5. Spatial single nucleotide variant (SNV) analysis

Scripts are included in the "Spatial variant analysis" folder.

Map WGS data

Run 'BWAmap.sh' in the "pipeline" folder to perform whole-genome sequencing (WGS) data alignment and analysis.

Generate spatial SNV matrix

Run 'analyzeVariant.sh' in the "pipeline" folder to generate mutation-by-pixel expression matrix.

The pipeline also requires a CSV file containing cluster IDs linked to spatial pixel positions.

6. Spatial RNA splicing dynamics analysis

Scripts are included in the "Spatial RNA dynamics" folder. Run 'RNAdynamics.sh' with spliced and unspliced count matrices as input.

The pipeline also requires two input CSV files: one containing UMAP embeddings and another with cluster IDs, both linked to spatial pixel positions.

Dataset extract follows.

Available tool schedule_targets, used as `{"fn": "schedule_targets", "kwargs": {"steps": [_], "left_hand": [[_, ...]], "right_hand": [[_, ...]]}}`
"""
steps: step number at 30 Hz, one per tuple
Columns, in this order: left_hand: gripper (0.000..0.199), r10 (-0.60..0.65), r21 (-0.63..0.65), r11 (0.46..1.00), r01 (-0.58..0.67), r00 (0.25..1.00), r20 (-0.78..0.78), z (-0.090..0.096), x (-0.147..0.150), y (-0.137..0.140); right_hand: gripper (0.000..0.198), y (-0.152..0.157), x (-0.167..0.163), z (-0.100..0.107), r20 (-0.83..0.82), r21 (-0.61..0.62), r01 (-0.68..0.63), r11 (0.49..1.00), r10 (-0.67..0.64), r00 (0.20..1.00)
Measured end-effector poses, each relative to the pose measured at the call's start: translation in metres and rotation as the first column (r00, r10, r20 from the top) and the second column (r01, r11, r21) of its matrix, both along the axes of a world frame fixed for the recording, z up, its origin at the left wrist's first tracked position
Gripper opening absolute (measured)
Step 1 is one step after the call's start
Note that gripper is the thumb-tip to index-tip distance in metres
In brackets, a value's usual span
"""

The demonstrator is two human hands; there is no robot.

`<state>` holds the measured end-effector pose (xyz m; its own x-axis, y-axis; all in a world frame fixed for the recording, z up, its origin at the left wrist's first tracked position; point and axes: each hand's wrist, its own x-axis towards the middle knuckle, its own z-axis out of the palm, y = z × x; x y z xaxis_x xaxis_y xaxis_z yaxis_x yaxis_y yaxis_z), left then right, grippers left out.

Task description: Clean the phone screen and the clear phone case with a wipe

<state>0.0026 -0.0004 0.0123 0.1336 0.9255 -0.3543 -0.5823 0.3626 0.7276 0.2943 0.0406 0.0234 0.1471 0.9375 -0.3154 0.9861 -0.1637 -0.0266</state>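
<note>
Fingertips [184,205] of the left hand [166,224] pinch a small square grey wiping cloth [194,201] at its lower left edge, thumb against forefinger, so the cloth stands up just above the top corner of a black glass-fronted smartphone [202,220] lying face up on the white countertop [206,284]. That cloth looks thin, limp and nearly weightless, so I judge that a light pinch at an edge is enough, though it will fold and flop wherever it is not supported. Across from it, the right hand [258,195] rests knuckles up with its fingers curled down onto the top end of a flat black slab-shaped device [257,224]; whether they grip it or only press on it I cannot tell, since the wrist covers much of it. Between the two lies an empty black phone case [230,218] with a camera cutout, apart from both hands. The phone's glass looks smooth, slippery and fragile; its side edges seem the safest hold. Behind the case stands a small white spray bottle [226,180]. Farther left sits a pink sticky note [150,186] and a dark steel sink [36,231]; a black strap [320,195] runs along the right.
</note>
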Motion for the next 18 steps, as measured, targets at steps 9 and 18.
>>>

7. Inferring high-resolution tissue architecture using iStar

Super-resolved tissue architecture was generated by integrating the Patho-DBiT gene expression matrix with high-resolution histology using iStar

8. Spatial data visualization

Scripts are included in the "Spatial data visualization" folder.

Identifying useful pixels in tissue scanning images

Follow the steps listed in 'Image processing.md' for pixel identification, then run 'Pixel_identification.m' to generate a "position.txt" file containing the identified useful pixels from the image.

Unsupervised clustering analysis and data visualization

Perform spatial unsupervised clustering analysis by executing 'Patho-DBiT_Clustering.Rmd'.